Botox (onabotulinumtoxinA) is a brand-name injection that’s prescribed for helping prevent headaches in adults with chronic migraine.
Botox is a biologic that belongs to a drug class called neurotoxins. The drug is not available in a biosimilar version.
Read on for more information about Botox. You can also refer to this article for a comprehensive look at Botox and its other uses.
Using Botox to help prevent headaches in adults with chronic migraine may cause mild or serious side effects. The lists below include some of the main side effects that may occur while using Botox for this purpose. To learn about other possible side effects of the drug, talk with your doctor or pharmacist. You can also visit our article on the side effects of Botox or refer to Botox’s prescribing information.

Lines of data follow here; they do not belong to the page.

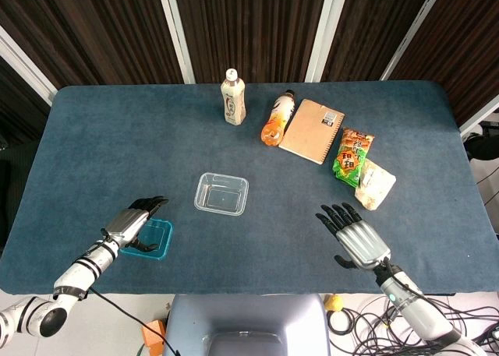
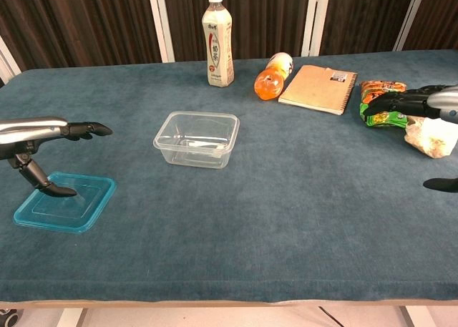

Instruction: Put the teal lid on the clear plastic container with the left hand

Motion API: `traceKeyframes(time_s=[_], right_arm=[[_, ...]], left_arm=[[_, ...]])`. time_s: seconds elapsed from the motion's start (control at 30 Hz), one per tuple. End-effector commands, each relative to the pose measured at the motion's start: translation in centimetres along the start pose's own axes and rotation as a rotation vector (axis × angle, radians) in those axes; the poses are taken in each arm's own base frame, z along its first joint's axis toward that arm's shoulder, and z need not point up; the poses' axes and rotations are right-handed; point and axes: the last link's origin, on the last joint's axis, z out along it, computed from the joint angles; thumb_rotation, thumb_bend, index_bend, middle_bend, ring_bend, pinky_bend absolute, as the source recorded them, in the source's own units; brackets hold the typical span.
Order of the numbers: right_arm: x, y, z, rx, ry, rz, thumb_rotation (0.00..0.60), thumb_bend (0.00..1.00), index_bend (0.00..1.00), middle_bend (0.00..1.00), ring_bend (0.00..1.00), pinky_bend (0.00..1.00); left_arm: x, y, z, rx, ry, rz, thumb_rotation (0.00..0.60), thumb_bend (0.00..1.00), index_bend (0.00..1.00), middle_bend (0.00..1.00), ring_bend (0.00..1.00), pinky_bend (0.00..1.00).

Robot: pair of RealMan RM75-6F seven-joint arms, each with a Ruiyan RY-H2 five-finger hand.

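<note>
The teal lid [image 1: 153, 240] [image 2: 66, 202] lies flat on the blue cloth near the table's front left. My left hand [image 1: 134, 220] [image 2: 44, 145] hovers just above it, open, fingers stretched forward and thumb pointing down toward the lid. The chest view shows a gap between the straight fingers and the lid. The clear plastic container [image 1: 221, 193] [image 2: 197, 139] sits uncovered at the table's middle, to the right of the lid. My right hand [image 1: 355, 234] [image 2: 415, 104] floats open over the front right, holding nothing.
Along the back stand a white drink bottle [image 1: 233, 97] [image 2: 217, 39], a lying orange bottle [image 1: 277, 118] [image 2: 273, 75] and a brown notebook [image 1: 313, 130] [image 2: 319, 79]. Two snack packets, one green and orange [image 1: 353, 156], one pale [image 1: 376, 186], lie at the right.
</note>
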Motion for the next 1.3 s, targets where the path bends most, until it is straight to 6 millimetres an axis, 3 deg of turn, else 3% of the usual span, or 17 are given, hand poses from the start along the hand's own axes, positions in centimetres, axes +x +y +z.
traceKeyframes(time_s=[0.03,0.4,0.87,1.3], right_arm=[[0.0,0.0,-0.1,0.001,-0.004,-0.003,0.6,0.2,0.0,0.0,0.0,0.0],[-0.6,1.1,-1.6,-0.003,-0.022,0.005,0.6,0.2,0.0,0.0,0.0,0.0],[-0.6,1.9,-2.8,-0.012,-0.041,0.043,0.6,0.2,0.0,0.0,0.0,0.0],[-1.0,2.1,-2.6,-0.026,-0.064,0.046,0.6,0.2,0.0,0.0,0.0,0.0]], left_arm=[[0.1,-0.2,-0.2,0.003,-0.004,0.0,0.6,0.22,0.0,0.0,0.0,0.0],[-1.6,-2.0,-2.4,0.04,-0.098,0.141,0.6,0.21,0.0,0.0,0.0,0.0],[-2.6,-2.3,-1.4,0.091,-0.159,0.149,0.6,0.21,0.0,0.0,0.0,0.0],[-2.9,-2.6,-0.5,0.073,-0.153,0.116,0.6,0.21,0.0,0.0,0.0,0.0]])
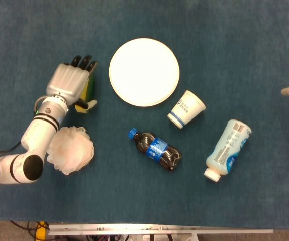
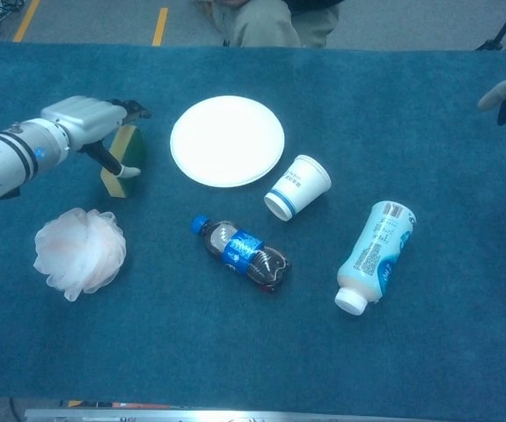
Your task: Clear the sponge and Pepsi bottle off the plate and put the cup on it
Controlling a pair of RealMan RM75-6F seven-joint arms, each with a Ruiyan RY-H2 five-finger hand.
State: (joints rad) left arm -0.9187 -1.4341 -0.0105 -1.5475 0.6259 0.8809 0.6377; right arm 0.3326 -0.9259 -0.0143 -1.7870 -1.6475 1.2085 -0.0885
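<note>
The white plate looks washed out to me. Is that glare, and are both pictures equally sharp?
Head view: the plate is overexposed to a flat white, its surface detail lost, while the cup print stays fairly crisp. Chest view: the plate is again bright, the image softer and grainier, with a bluish cast; the right hand at the edge is blurred.

You can't read much here. The white paper cup with blue band has dark blue print on its side, too small to make out. The small dark-cola plastic bottle w/ blue cap wears a blue wrap label, brand marks not legible at this res. The white-and-pale-blue plastic bottle lying on its side shows a printed back panel near its base, text blurred, unreadable.
</note>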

Note: The Food and Drug Administration (FDA) tracks and reviews side effects of drugs it has approved. If you’d like to notify the FDA about a side effect you’ve had with Botox, you can do so through MedWatch.
Mild side effects
Like other medications, Botox injections to help prevent headaches in adults with chronic migraine can cause mild side effects. These side effects of Botox may be temporary, lasting for a few days or weeks. But if they last for a longer time, or if they bother you or become severe, it’s important to talk with your doctor or pharmacist.

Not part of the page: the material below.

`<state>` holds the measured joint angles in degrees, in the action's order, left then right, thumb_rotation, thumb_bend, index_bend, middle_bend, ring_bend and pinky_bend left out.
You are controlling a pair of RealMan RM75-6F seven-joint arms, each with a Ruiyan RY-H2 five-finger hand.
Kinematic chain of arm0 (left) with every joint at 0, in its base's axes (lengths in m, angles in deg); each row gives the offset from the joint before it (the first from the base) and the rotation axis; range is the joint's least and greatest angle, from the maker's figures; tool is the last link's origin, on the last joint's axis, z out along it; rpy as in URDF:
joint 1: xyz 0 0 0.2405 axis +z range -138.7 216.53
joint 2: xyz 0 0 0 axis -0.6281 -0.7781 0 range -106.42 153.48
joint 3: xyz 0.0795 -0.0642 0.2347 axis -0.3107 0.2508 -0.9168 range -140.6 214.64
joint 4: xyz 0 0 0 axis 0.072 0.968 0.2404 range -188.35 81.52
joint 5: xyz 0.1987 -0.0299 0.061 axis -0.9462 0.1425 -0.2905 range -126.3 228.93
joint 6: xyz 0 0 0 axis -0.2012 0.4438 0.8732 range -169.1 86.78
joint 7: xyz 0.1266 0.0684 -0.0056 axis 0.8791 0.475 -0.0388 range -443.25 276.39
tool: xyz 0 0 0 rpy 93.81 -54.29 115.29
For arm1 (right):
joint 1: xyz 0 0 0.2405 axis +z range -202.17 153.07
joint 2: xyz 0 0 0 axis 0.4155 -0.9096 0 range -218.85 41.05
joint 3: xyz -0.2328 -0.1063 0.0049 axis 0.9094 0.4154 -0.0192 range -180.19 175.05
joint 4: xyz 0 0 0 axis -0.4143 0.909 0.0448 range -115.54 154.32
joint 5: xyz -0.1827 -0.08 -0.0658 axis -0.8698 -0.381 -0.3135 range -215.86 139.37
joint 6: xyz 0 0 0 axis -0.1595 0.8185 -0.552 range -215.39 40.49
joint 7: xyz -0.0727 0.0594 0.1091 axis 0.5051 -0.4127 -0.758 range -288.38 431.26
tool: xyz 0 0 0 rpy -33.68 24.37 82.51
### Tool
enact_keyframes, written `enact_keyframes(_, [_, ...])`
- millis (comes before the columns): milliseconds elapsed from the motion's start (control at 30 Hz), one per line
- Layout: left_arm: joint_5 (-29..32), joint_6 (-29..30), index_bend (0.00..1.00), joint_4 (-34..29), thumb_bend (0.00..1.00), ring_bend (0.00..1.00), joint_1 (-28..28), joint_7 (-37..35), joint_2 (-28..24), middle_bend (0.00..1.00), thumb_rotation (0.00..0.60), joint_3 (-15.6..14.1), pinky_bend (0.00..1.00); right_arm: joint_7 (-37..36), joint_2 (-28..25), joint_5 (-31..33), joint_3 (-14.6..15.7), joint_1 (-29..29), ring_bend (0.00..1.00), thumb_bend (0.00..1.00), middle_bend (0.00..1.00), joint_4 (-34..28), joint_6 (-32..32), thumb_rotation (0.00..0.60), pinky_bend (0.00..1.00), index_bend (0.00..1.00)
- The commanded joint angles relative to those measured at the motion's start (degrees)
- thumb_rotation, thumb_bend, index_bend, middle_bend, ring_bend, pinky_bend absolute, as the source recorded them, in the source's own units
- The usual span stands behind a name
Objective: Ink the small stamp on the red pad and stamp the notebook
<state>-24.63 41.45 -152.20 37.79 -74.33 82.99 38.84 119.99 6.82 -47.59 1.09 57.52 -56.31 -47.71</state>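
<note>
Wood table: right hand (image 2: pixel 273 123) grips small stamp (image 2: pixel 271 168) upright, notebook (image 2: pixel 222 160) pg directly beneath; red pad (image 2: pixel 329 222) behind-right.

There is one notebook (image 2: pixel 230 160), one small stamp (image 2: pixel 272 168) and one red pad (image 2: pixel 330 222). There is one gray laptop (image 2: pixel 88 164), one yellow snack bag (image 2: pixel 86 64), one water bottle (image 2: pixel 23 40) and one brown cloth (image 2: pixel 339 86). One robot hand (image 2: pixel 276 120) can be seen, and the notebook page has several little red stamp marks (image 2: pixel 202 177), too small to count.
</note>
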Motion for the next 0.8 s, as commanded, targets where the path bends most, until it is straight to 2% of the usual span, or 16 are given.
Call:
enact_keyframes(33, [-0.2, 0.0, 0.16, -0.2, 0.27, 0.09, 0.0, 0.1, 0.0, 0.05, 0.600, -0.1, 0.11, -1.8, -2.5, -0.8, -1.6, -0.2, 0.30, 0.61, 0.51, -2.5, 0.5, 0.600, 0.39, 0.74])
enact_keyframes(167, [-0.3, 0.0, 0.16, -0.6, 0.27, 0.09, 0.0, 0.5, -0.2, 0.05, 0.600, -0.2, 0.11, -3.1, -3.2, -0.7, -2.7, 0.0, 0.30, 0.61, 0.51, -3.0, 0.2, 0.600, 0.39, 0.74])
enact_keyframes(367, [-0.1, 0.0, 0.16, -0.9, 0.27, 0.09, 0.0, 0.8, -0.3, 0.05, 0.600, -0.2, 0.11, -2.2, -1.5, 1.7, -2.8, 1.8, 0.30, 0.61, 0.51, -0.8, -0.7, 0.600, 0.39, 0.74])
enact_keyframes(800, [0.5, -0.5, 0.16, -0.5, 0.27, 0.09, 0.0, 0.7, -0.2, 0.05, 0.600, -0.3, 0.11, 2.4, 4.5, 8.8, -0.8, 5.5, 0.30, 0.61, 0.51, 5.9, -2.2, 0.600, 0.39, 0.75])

Mild side effects of Botox injections for migraine can include:
- drooping eyelids
- muscle stiffness, spasms, or weakness near Botox injection sites
- neck pain
- pain at Botox injection sites
You may be wondering if Botox can cause long-term effects. Drooping eyelids caused by Botox injections usually go away on their own within a few weeks. But if you notice any side effects from Botox injections that don’t go away on their own, be sure to talk with your doctor. They can recommend treatments and adjust your medication plan as needed.
Serious side effects
Though rare, Botox injections to help prevent headaches in adults with chronic migraine can cause serious side effects. Call your doctor right away if you develop serious side effects while using Botox. If the side effects seem life threatening or you think you’re having a medical emergency, call 911 or your local emergency number immediately.

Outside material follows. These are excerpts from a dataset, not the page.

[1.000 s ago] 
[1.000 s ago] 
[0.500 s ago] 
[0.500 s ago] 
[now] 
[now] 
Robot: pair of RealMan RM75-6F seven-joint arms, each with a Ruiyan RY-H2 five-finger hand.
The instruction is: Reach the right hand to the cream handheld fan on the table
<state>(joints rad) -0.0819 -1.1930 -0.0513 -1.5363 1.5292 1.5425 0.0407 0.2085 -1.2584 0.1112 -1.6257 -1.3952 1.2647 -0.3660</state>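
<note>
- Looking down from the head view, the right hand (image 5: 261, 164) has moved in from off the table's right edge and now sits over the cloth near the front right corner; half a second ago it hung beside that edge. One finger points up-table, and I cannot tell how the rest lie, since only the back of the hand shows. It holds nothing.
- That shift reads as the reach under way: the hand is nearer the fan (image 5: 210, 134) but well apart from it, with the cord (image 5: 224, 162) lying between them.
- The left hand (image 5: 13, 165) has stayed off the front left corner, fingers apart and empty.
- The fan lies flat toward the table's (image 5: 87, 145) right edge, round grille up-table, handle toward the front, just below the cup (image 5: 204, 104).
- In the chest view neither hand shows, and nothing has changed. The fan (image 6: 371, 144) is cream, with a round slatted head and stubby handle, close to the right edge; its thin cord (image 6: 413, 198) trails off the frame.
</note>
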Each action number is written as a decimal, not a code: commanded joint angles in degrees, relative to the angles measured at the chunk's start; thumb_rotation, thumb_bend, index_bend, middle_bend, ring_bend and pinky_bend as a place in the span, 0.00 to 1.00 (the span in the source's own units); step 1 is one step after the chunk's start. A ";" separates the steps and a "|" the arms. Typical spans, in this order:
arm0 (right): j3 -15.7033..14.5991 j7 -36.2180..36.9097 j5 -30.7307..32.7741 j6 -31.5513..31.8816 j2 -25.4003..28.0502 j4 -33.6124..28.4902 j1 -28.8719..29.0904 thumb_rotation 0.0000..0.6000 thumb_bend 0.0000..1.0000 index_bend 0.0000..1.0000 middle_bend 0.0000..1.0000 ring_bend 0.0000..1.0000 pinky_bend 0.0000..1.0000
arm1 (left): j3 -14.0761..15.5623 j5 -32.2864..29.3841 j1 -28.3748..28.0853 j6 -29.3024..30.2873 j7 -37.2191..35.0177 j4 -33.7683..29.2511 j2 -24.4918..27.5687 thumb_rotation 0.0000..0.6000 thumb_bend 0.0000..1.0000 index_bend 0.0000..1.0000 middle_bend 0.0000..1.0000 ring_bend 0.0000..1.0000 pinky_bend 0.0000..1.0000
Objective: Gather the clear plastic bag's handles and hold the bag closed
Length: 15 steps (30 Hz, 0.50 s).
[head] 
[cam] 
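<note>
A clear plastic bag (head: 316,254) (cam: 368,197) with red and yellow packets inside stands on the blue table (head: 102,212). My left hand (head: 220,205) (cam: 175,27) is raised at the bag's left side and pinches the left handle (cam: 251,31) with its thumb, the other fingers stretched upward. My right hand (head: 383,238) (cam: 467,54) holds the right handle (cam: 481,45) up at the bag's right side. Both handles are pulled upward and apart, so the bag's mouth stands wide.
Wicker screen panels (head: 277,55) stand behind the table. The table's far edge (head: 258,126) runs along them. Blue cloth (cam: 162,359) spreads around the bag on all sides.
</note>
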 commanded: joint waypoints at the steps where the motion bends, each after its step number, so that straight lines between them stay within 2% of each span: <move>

Serious side effects of Botox injections for migraine can include:
- allergic reaction
- spread of toxin effects, which could cause life threatening problems with swallowing or breathing*
For the use mentioned above, the recommended dose of Botox is 155 total units divided into 31 injections. These injections will be given in seven specific muscle areas in your head and neck. Each muscle area has a number of sites where 0.1 milliliters (mL) of Botox will be injected. (In terms of units, 0.1 mL is about 5 units.) In total, the 155 units will be injected across 31 unique sites in your head and neck muscles.
You’ll likely receive the injections every 12 weeks.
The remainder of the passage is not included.